ABOUT THIS EXERCISE: Reproduce all of the data exactly, with no line skipped.

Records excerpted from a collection
-----
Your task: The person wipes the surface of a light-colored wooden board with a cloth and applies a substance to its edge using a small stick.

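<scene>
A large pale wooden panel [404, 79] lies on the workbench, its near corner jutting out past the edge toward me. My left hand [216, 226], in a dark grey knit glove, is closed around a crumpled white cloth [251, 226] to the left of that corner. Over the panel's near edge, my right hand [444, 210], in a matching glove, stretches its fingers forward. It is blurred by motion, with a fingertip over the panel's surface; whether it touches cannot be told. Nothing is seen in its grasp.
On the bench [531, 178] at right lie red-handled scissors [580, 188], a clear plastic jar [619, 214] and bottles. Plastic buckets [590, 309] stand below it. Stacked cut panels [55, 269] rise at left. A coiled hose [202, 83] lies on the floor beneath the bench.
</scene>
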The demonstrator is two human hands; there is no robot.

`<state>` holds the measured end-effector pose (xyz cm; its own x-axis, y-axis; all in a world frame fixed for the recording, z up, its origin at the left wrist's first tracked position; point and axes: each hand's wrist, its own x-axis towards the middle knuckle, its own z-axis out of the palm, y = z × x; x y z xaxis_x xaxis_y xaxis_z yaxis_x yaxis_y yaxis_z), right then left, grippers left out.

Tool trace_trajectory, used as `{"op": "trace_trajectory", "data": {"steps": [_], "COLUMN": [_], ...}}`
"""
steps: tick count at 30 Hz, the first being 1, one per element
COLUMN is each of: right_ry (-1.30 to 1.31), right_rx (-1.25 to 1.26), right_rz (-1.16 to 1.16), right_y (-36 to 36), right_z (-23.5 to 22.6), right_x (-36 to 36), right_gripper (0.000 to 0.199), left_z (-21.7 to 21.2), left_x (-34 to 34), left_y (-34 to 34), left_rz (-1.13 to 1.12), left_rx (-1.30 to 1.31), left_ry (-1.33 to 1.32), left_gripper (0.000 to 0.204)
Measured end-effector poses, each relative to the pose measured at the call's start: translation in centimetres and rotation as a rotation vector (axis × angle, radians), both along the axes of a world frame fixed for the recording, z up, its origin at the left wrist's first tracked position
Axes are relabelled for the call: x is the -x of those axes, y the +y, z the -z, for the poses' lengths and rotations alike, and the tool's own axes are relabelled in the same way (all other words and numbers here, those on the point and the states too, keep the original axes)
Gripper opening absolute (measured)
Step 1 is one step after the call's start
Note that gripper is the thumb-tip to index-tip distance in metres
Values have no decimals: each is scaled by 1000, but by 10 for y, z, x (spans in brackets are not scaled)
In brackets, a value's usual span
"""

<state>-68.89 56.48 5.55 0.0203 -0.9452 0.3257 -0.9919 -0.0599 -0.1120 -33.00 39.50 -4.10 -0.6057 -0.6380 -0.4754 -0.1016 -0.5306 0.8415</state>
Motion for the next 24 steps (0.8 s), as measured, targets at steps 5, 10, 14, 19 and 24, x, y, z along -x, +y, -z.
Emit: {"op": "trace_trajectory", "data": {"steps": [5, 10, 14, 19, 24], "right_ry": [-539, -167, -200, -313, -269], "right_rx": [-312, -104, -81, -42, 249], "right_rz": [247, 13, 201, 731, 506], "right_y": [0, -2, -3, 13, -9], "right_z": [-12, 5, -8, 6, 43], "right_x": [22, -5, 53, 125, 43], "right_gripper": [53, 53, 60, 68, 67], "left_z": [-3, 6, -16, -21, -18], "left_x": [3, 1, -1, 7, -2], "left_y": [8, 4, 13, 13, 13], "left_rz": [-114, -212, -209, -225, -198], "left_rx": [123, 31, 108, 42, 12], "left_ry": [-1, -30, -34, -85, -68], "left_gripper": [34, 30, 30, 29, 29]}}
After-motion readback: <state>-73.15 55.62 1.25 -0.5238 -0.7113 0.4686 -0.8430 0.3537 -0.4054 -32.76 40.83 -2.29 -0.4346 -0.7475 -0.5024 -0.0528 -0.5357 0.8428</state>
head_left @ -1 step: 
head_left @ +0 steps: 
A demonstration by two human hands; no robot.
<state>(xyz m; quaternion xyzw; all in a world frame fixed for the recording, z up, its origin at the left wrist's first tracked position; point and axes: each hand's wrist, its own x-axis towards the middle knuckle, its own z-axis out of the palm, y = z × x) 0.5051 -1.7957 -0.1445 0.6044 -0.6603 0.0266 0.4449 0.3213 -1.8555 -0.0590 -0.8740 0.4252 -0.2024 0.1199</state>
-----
OUTPUT OF THE TASK:
Your task: The person wipes the surface of a light-colored wooden board with a cloth and applies a substance to its edge using a small stick.

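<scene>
A large pale wooden panel [404, 79] lies on the workbench, its near corner jutting out past the edge toward me. My left hand [216, 226], in a dark grey knit glove, is closed around a crumpled white cloth [251, 226] to the left of that corner. Over the panel's near edge, my right hand [444, 210], in a matching glove, stretches its fingers forward. It is blurred by motion, with a fingertip over the panel's surface; whether it touches cannot be told. Nothing is seen in its grasp.
On the bench [531, 178] at right lie red-handled scissors [580, 188], a clear plastic jar [619, 214] and bottles. Plastic buckets [590, 309] stand below it. Stacked cut panels [55, 269] rise at left. A coiled hose [202, 83] lies on the floor beneath the bench.
</scene>
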The demonstrator is two human hands; there is no robot.

`<state>` holds the measured end-effector pose (xyz cm; its own x-axis, y-axis; all in a world frame fixed for the recording, z up, its origin at the left wrist's first tracked position; point and axes: each hand's wrist, its own x-axis towards the middle knuckle, its own z-axis out of the palm, y = z × x; x y z xaxis_x xaxis_y xaxis_z yaxis_x yaxis_y yaxis_z), right then left, grippers left out.

Tool trace_trajectory, used as `{"op": "trace_trajectory", "data": {"steps": [_], "COLUMN": [_], ...}}`
"""
steps: tick count at 30 Hz, the first being 1, one per element
COLUMN is each of: right_ry (-1.30 to 1.31), right_rx (-1.25 to 1.26), right_rz (-1.16 to 1.16), right_y (-36 to 36), right_z (-23.5 to 22.6), right_x (-36 to 36), right_gripper (0.000 to 0.199), left_z (-21.7 to 21.2), left_x (-34 to 34), left_y (-34 to 34), left_rz (-1.13 to 1.12), left_rx (-1.30 to 1.31), left_ry (-1.33 to 1.32), left_gripper (0.000 to 0.204)
Measured end-effector poses, each relative to the pose measured at the call's start: translation in centimetres and rotation as a rotation vector (axis × angle, radians), both along the axes of a world frame fixed for the recording, z up, its origin at the left wrist's first tracked position
Axes are relabelled for the call: x is the -x of those axes, y the +y, z the -z, for the poses' lengths and rotations alike, and the tool's own axes are relabelled in the same way (all other words and numbers here, those on the point and the states too, keep the original axes)
Gripper opening absolute (measured)
Step 1 is one step after the call's start
Note that gripper is the thumb-tip to index-tip distance in metres
Values have no decimals: each is scaled by 1000, but by 10 for y, z, x (spans in brackets are not scaled)
In brackets, a value's usual span
"""

<state>-68.89 56.48 5.55 0.0203 -0.9452 0.3257 -0.9919 -0.0599 -0.1120 -33.00 39.50 -4.10 -0.6057 -0.6380 -0.4754 -0.1016 -0.5306 0.8415</state>
Motion for the next 24 steps (0.8 s), as measured, targets at steps 5, 10, 14, 19 and 24, x, y, z along -x, +y, -z.
Emit: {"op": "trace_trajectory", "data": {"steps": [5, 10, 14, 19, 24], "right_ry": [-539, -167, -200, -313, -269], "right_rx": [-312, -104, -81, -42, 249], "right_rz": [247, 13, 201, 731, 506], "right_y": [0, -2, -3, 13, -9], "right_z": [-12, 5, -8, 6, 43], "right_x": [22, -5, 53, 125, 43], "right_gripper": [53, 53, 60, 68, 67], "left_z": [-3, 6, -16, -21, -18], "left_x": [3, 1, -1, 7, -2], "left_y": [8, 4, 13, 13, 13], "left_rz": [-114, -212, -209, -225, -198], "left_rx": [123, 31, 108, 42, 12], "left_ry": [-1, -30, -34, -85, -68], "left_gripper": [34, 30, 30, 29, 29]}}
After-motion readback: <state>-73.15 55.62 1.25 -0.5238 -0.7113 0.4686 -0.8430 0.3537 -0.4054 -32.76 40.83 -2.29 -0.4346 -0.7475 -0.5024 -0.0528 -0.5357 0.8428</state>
head_left @ -1 step: 
head_left @ +0 steps: 
A demonstration by two human hands; no robot.
<state>(xyz m; quaternion xyzw; all in a world frame fixed for the recording, z up, its origin at the left wrist's first tracked position; point and axes: each hand's wrist, its own x-axis towards the middle knuckle, its own z-axis out of the palm, y = z × x) 0.5051 -1.7957 -0.1445 0.6044 -0.6603 0.0266 0.4449 0.3213 -1.8555 -0.0590 -0.8740 0.4252 -0.2024 0.1199</state>

That makes the output complete.